# Work order
The response should be an exact copy of the records, with the pictures removed.

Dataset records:
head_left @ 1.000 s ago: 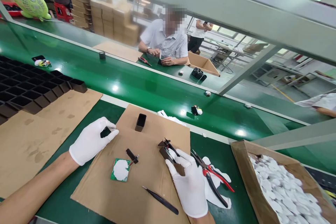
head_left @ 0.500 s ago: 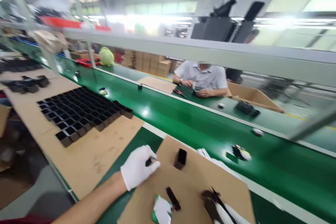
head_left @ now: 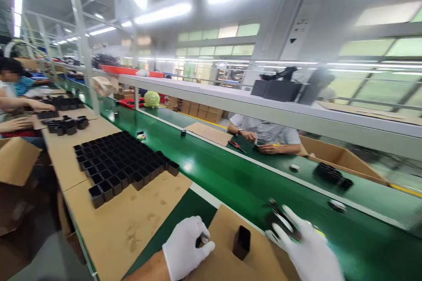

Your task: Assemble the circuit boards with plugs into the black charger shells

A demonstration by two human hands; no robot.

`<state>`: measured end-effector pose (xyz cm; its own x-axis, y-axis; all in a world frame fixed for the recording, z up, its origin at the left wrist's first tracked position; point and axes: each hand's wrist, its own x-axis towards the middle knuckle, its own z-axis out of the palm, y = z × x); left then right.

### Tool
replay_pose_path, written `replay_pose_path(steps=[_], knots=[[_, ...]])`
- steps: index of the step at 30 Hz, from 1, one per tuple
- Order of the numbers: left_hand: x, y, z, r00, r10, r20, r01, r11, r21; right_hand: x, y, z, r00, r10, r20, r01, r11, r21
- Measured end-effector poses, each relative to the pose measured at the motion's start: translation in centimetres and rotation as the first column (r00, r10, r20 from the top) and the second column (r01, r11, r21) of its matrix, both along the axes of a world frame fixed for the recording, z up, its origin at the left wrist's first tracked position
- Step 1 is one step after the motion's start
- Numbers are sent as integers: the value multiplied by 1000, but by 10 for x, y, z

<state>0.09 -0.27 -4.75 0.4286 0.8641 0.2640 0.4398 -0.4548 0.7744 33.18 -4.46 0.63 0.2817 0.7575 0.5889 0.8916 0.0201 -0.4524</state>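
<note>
Pinching a small dark part in its narrow grip, the left hand [head_left: 186, 252] could fumble it beside the open black casing [head_left: 241, 242], while the blurred right hand [head_left: 310, 254], clasping a dark assembly [head_left: 280, 221], risks dropping it onto the green conveyor belt [head_left: 237, 175].

Our left hand [head_left: 186, 252] and right hand [head_left: 308, 252] both wear plain white gloves. Between them stands a small black housing [head_left: 241, 241] on a tan cardboard sheet [head_left: 231, 263]. We see the conveyor belt [head_left: 237, 180] in glossy deep green with white glare spots, edged by a pale grey rail [head_left: 286, 178]. The block of open housings [head_left: 121, 164] is matte black, a grid of dark square cells on a brown cardboard mat [head_left: 132, 224] marked with darker stains. Farther off sits a lime-green fan [head_left: 152, 99] and a red tray [head_left: 132, 71]. The person opposite wears a light grey shirt [head_left: 267, 129], beside a brown carton [head_left: 343, 158].
</note>
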Motion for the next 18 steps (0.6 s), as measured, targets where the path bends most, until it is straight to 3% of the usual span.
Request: replay_pose_path(steps=[2, 5, 8, 11, 18], knots=[[-3, -3, 0, 1000, -12, -8, 12, 1000, -7, -3, 36, -2, 999, -8, -32, 6, 998, -68], [-7, -7, 0, 998, -58, -29, 58, 998, -4, -14, 83, -19, 998, -10, -64, -2, 985, -173], [-11, -10, -2, 995, -71, -71, 73, 997, 20, -22, 105, -39, 994, 8, -112, -35, 969, -246], [-14, -12, -6, 993, -92, -75, 93, 996, 15, -9, 105, -38, 987, 4, -162, -45, 967, -249], [-2, -9, -8, 985, -152, 87, 160, 982, -103, 69, 55, 17, 987, -31, -161, 14, 994, -105]])
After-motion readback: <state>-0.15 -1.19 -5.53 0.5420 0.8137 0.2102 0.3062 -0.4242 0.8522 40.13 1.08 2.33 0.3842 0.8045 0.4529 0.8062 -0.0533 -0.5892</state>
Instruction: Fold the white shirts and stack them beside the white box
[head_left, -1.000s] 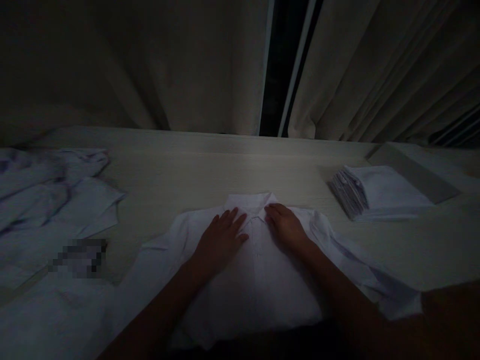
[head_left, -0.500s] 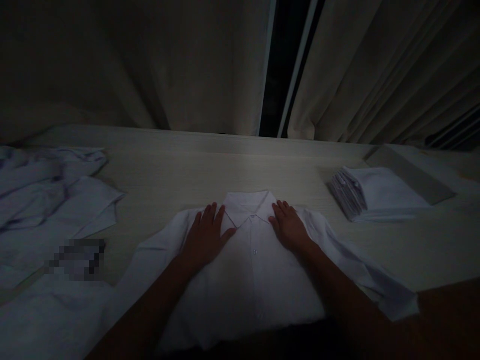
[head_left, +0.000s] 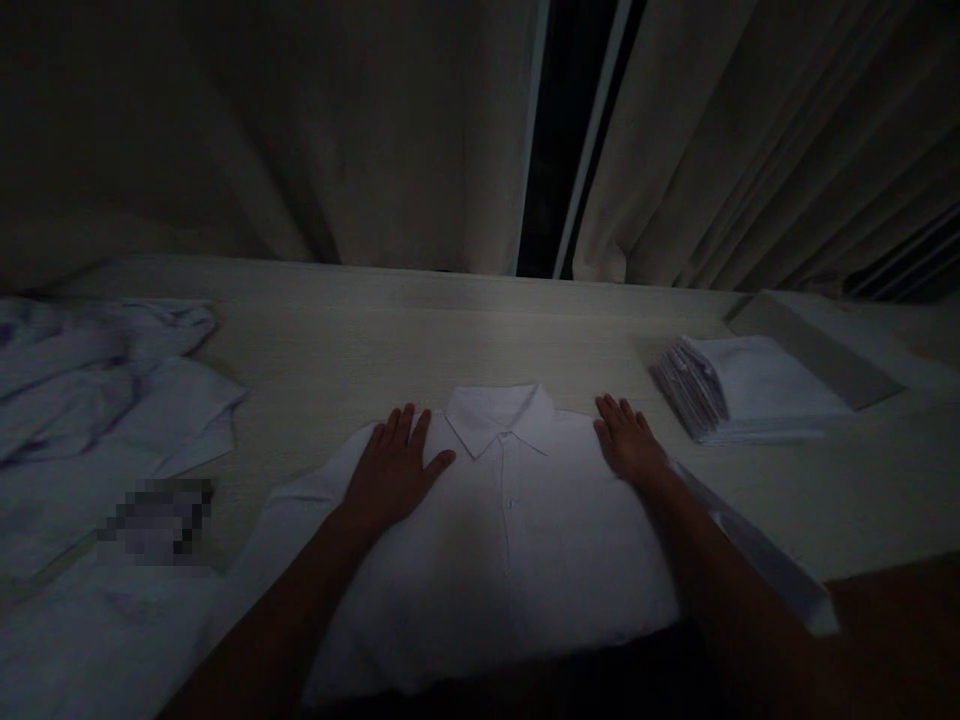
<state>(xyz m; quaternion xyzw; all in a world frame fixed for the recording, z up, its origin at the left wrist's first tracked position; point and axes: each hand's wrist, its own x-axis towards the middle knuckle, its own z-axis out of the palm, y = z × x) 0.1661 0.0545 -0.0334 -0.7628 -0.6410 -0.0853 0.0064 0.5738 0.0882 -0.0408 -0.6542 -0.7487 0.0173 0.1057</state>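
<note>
A white collared shirt (head_left: 480, 530) lies front side up on the pale surface, its collar pointing away from me and its button strip running toward me. My left hand (head_left: 394, 465) rests flat on the shoulder left of the collar, fingers spread. On the other shoulder, near its outer edge, my right hand (head_left: 630, 440) lies flat with its fingers stretched out. Neither hand grips the cloth. The right sleeve slants out past my right forearm, which partly covers it. The shirt's lower end is hidden in the dark near my body.
A neat stack of folded white garments (head_left: 757, 385) sits to the right, beside a low pale box or panel (head_left: 814, 345). Loose white clothes (head_left: 97, 400) are heaped at the left, with a blurred-out patch near them. Curtains (head_left: 375, 130) hang behind the pale tabletop (head_left: 420, 340).
My right hand has slid outward from the collar to the shoulder's edge, and the cloth there lies flatter. My left hand has shifted slightly left, away from the collar.
</note>
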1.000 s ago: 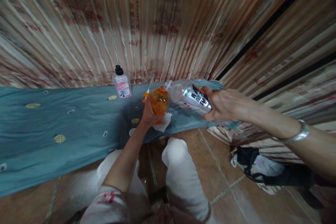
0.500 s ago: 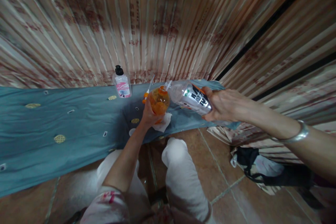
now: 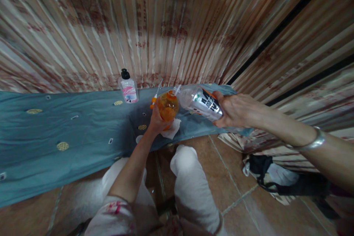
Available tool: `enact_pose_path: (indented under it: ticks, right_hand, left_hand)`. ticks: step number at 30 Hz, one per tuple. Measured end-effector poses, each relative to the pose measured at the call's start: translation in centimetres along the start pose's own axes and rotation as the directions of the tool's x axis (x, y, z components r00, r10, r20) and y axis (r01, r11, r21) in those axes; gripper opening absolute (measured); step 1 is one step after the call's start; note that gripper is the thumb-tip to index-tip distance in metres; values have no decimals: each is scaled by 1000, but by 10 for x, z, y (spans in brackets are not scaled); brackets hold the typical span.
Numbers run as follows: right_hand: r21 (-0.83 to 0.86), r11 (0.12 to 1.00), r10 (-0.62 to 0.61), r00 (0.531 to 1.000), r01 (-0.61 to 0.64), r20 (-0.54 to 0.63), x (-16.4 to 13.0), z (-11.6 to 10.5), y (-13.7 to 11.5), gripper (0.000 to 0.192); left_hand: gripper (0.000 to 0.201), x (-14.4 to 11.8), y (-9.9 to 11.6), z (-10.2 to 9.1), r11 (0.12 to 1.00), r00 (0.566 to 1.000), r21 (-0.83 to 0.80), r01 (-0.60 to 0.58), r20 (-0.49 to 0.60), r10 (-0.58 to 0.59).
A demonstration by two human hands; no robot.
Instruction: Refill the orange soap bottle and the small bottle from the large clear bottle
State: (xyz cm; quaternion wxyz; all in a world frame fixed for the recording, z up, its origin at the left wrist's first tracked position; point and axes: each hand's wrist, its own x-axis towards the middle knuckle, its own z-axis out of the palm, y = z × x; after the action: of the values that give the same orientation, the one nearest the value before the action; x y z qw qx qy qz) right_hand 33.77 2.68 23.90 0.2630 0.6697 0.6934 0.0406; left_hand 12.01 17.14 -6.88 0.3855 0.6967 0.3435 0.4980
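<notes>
My left hand (image 3: 156,120) grips an orange bottle (image 3: 168,106) standing upright on a white tissue (image 3: 173,129) on the teal cloth (image 3: 69,132). A clear plastic bottle (image 3: 199,102) with a silver and black label is in my right hand (image 3: 235,110), tipped on its side with its mouth right at the orange bottle's neck. A silver bangle is on my right wrist. Behind the orange bottle lies an orange pump top with its white tube (image 3: 155,99).
A small clear bottle with a black cap and pink label (image 3: 127,87) stands at the back by the striped curtain (image 3: 171,25). My knees in white trousers (image 3: 188,177) are over the brown tiled floor. Dark and white cloth (image 3: 276,177) lies at the right.
</notes>
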Motion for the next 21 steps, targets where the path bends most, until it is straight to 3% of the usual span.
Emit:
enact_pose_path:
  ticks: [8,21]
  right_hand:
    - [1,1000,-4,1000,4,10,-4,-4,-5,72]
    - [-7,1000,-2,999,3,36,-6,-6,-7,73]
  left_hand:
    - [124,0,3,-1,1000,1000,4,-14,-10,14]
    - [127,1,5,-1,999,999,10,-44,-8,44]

# Solution below
head_left @ 1.000 s ago: 
head_left @ 0.500 s ago: 
head_left @ now: 

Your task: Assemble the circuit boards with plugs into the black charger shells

A demonstration by two human hands; no robot.

`<state>`: measured end-effector pose (xyz cm; its own x-axis, y-axis; all in a world frame fixed for the recording, z up, its origin at the left wrist's first tracked position; point and axes: each hand's wrist, its own x-axis towards the middle knuckle, its own z-axis out of the palm, y = z × x); left then right.

### Tool
replay_pose_path, written `replay_pose_path(steps=[_], knots=[[_, ...]])`
- steps: index of the step at 30 Hz, from 1, one per tuple
- Order of the numbers: left_hand: x, y, z, r00, r10, r20, r01, r11, r21; right_hand: x, y, z, r00, r10, r20, r01, r11, r21
- Measured end-effector poses, each relative to the pose measured at the motion's start: translation in centimetres and rotation as the first column (r00, r10, r20 from the top) and the second column (r01, r11, r21) of its matrix, both along the axes of a world frame fixed for the recording, z up, its origin at the left wrist's first tracked position
- Step 1 is one step after the motion's start
- Numbers are sent as integers: the value multiplied by 1000, but by 10 for x, y, z

<state>0.09 -0.27 -4.75 0.4286 0.8641 0.2640 0.4398 -0.4548 0.7744 33.18 -4.46 0.63 0.2817 0.7575 0.5889 0.8916 0.0201 -0.4524</state>
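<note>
Pinching a small dark part in its narrow grip, the left hand [head_left: 186, 252] could fumble it beside the open black casing [head_left: 241, 242], while the blurred right hand [head_left: 310, 254], clasping a dark assembly [head_left: 280, 221], risks dropping it onto the green conveyor belt [head_left: 237, 175].

Our left hand [head_left: 186, 252] and right hand [head_left: 308, 252] both wear plain white gloves. Between them stands a small black housing [head_left: 241, 241] on a tan cardboard sheet [head_left: 231, 263]. We see the conveyor belt [head_left: 237, 180] in glossy deep green with white glare spots, edged by a pale grey rail [head_left: 286, 178]. The block of open housings [head_left: 121, 164] is matte black, a grid of dark square cells on a brown cardboard mat [head_left: 132, 224] marked with darker stains. Farther off sits a lime-green fan [head_left: 152, 99] and a red tray [head_left: 132, 71]. The person opposite wears a light grey shirt [head_left: 267, 129], beside a brown carton [head_left: 343, 158].
</note>
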Motion for the next 18 steps (0.6 s), as measured, targets where the path bends most, until it is straight to 3% of the usual span.
Request: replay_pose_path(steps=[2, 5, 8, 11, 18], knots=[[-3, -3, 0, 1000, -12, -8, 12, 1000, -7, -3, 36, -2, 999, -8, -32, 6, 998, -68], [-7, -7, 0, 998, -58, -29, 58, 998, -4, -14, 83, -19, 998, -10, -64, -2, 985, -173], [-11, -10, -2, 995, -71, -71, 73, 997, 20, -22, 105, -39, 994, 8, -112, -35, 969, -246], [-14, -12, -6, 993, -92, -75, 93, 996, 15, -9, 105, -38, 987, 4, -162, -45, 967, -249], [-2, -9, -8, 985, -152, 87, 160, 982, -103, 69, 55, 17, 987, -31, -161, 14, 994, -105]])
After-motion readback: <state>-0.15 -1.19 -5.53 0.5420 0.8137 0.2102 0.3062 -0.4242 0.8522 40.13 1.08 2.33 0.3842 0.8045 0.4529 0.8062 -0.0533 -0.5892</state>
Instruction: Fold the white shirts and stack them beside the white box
[head_left, -1.000s] 
[head_left, -0.500s] 
[head_left, +0.000s] 
<state>(xyz m; quaternion xyzw; all in a world frame fixed for the recording, z up, its origin at the left wrist's first tracked position; point and axes: each hand's wrist, its own x-axis towards the middle knuckle, its own z-axis out of the palm, y = z × x) 0.1661 0.0545 -0.0334 -0.7628 -0.6410 -0.0853 0.0064 0.5738 0.0882 -0.0408 -0.6542 -0.7487 0.0173 0.1057</state>
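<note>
A white collared shirt (head_left: 480, 530) lies front side up on the pale surface, its collar pointing away from me and its button strip running toward me. My left hand (head_left: 394, 465) rests flat on the shoulder left of the collar, fingers spread. On the other shoulder, near its outer edge, my right hand (head_left: 630, 440) lies flat with its fingers stretched out. Neither hand grips the cloth. The right sleeve slants out past my right forearm, which partly covers it. The shirt's lower end is hidden in the dark near my body.
A neat stack of folded white garments (head_left: 757, 385) sits to the right, beside a low pale box or panel (head_left: 814, 345). Loose white clothes (head_left: 97, 400) are heaped at the left, with a blurred-out patch near them. Curtains (head_left: 375, 130) hang behind the pale tabletop (head_left: 420, 340).
My right hand has slid outward from the collar to the shoulder's edge, and the cloth there lies flatter. My left hand has shifted slightly left, away from the collar.
</note>
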1.000 s ago: 
0.500 s ago: 
now: 
Available tool: `enact_pose_path: (indented under it: ticks, right_hand, left_hand)`. ticks: step number at 30 Hz, one per tuple. Measured end-effector poses, each relative to the pose measured at the call's start: translation in centimetres along the start pose's own axes and rotation as the directions of the tool's x axis (x, y, z components r00, r10, r20) and y axis (r01, r11, r21) in those axes; gripper opening absolute (measured); step 1 is one step after the call's start; note that gripper is the thumb-tip to index-tip distance in metres; values have no decimals: each is scaled by 1000, but by 10 for x, z, y (spans in brackets are not scaled); brackets hold the typical span.
Numbers run as follows: right_hand: r21 (-0.83 to 0.86), r11 (0.12 to 1.00), r10 (-0.62 to 0.61), r00 (0.531 to 1.000), r01 (-0.61 to 0.64), r20 (-0.54 to 0.63), x (-16.4 to 13.0), z (-11.6 to 10.5), y (-13.7 to 11.5), gripper (0.000 to 0.192); left_hand: gripper (0.000 to 0.201), x (-14.4 to 11.8), y (-9.9 to 11.6), z (-10.2 to 9.1), r11 (0.12 to 1.00), r00 (0.566 to 1.000), r21 (-0.83 to 0.80), r01 (-0.60 to 0.58), r20 (-0.49 to 0.60), r10 (-0.58 to 0.59).
A demonstration by two human hands; no robot.
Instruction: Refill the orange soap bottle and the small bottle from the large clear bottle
State: (xyz cm; quaternion wxyz; all in a world frame fixed for the recording, z up, its origin at the left wrist's first tracked position; point and axes: each hand's wrist, its own x-axis towards the middle knuckle, its own z-axis out of the palm, y = z × x; after the action: of the values that give the same orientation, the one nearest the value before the action; x y z qw qx qy qz) right_hand 33.77 2.68 23.90 0.2630 0.6697 0.6934 0.0406; left_hand 12.01 17.14 -6.88 0.3855 0.6967 0.3435 0.4980
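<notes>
My left hand (image 3: 156,120) grips an orange bottle (image 3: 168,106) standing upright on a white tissue (image 3: 173,129) on the teal cloth (image 3: 69,132). A clear plastic bottle (image 3: 199,102) with a silver and black label is in my right hand (image 3: 235,110), tipped on its side with its mouth right at the orange bottle's neck. A silver bangle is on my right wrist. Behind the orange bottle lies an orange pump top with its white tube (image 3: 155,99).
A small clear bottle with a black cap and pink label (image 3: 127,87) stands at the back by the striped curtain (image 3: 171,25). My knees in white trousers (image 3: 188,177) are over the brown tiled floor. Dark and white cloth (image 3: 276,177) lies at the right.
</notes>
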Motion for the next 21 steps, targets where the path bends most, until it is straight to 3% of the usual span.
Emit:
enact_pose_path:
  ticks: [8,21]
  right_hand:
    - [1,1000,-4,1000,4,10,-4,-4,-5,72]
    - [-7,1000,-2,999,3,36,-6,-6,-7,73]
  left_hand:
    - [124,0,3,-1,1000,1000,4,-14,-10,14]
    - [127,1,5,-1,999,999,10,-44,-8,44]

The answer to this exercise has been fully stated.